OnRobot HEX-E is significantly easier to integrate -- it plugs directly into UR, ABB, and Fanuc cobots via built-in tool I/O adapters. The 100 Hz sample rate is sufficient for assembly and polishing tasks but too slow for high-bandwidth impedance control.
Budget alternative: If your application only needs collision detection (not force control), use motor current-based torque estimation. The OpenArm 101 provides joint torque estimates from motor current at no additional sensor cost, sufficient for simple contact detection and gravity compensation.
Vision Sensors: Cameras, Depth, and LiDAR
Vision is the richest exteroceptive modality. For a deep dive into camera selection, see our dedicated Robot Vision Systems Guide. Here is a summary of the decision framework:
Camera Selection by Application
- Manipulation / data collection: GigE Vision camera (Basler ace2 a2A1920, $650) with hardware trigger for deterministic frame delivery. See our Camera Setup for Teleoperation guide for the full 3-camera configuration.

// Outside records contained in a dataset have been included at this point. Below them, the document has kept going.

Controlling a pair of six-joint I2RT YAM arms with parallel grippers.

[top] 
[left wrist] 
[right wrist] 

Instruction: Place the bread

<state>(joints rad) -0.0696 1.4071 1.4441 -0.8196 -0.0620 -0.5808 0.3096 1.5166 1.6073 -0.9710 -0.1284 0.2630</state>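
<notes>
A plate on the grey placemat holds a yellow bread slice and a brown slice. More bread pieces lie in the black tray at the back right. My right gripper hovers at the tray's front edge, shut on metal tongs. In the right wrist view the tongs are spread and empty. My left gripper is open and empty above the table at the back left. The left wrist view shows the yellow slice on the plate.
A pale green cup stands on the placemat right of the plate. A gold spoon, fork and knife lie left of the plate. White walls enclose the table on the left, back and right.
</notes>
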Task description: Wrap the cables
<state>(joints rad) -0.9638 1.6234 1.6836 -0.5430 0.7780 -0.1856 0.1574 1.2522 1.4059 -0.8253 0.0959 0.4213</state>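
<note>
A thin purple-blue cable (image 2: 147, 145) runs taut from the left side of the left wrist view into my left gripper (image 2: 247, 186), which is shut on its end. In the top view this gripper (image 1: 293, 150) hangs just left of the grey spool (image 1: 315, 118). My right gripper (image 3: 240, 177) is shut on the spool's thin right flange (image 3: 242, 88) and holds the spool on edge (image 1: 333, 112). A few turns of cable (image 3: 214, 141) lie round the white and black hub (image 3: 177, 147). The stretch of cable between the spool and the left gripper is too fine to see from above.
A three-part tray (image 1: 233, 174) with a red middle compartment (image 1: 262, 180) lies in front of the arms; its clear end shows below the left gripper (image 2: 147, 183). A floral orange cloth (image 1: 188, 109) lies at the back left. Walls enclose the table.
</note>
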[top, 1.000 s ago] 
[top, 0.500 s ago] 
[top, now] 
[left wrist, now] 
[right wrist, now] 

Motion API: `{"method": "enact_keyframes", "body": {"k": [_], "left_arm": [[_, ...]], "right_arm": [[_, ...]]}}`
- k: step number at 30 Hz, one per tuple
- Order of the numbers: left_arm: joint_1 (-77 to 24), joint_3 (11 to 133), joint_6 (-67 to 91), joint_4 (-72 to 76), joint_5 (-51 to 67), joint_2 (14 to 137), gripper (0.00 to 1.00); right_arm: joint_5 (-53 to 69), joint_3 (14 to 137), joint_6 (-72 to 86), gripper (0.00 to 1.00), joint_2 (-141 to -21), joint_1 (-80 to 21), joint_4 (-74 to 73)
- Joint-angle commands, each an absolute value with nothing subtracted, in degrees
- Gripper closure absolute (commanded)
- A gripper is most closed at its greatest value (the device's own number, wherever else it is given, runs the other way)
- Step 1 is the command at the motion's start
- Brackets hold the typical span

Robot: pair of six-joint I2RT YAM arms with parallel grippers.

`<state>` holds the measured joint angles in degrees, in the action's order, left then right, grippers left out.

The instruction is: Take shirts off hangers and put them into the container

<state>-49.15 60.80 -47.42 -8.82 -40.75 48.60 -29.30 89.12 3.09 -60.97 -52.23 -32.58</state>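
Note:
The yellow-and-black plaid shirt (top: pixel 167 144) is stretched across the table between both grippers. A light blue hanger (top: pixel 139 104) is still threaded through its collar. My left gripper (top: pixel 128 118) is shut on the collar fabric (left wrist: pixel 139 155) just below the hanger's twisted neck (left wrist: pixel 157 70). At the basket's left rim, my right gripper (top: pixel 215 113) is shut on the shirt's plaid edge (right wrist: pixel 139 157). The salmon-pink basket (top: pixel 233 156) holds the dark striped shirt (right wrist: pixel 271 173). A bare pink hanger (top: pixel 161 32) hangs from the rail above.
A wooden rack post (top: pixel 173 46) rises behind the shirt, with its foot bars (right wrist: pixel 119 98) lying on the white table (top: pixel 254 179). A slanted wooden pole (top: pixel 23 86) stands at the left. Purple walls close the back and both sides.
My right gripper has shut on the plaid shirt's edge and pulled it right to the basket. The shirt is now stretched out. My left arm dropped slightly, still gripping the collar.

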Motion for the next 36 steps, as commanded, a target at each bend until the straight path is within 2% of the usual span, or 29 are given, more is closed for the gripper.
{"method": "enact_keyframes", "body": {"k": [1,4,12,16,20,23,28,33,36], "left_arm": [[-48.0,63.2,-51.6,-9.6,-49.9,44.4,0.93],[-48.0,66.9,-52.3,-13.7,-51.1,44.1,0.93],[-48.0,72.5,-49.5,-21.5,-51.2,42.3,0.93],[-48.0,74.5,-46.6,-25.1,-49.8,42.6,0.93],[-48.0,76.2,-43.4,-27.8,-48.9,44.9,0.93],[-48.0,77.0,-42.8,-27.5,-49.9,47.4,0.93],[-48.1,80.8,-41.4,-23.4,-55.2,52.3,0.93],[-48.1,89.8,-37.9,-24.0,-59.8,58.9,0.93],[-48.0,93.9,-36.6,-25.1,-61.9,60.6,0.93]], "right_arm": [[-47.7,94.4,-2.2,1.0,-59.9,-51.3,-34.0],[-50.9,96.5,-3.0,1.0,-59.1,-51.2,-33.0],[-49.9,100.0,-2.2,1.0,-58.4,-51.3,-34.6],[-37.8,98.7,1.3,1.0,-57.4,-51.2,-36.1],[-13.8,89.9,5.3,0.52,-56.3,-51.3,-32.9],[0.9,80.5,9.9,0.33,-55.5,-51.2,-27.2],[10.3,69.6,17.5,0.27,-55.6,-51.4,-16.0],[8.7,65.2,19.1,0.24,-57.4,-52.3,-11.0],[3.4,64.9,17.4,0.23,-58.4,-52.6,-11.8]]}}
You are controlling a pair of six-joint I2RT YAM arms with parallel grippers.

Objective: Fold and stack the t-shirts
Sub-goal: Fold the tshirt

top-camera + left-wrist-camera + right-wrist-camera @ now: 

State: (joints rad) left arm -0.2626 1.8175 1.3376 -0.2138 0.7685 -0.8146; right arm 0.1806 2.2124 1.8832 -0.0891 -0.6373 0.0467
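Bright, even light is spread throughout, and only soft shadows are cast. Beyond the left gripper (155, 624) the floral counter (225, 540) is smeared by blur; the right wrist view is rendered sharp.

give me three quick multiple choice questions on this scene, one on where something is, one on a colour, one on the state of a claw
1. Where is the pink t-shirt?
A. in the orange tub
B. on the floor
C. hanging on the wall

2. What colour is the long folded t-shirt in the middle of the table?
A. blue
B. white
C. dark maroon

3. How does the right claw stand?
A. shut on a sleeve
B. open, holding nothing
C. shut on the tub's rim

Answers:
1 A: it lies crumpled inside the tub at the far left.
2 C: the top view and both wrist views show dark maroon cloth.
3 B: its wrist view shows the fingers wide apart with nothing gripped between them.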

- Mobile robot navigation: Stereo camera (Intel RealSense D455, $350) or 2D LiDAR (RPLIDAR A1, $100) for SLAM. Add a 3D LiDAR (Ouster OS0-128, $3,500) for outdoor or high-speed environments.
- Quality inspection: Machine vision camera (FLIR Blackfly S, $500-$1,500) with fixed focal length lens and ring light for consistent imaging conditions.
- Budget research: USB webcam (Logitech BRIO, $200) is acceptable for single-camera setups at <15 fps where latency jitter is tolerable.
Depth Sensing Technologies
Structured light (Intel RealSense D435, Azure Kinect): Projects a known IR pattern and computes depth from distortion. Works indoors, struggles in sunlight and with reflective surfaces. Range 0.3-3 m for manipulation tasks.
Time-of-flight (ToF) (Azure Kinect DK ToF mode, PMD Flexx2): Measures photon round-trip time. Faster than structured light, less susceptible to texture-less surfaces. Range up to 5 m indoors.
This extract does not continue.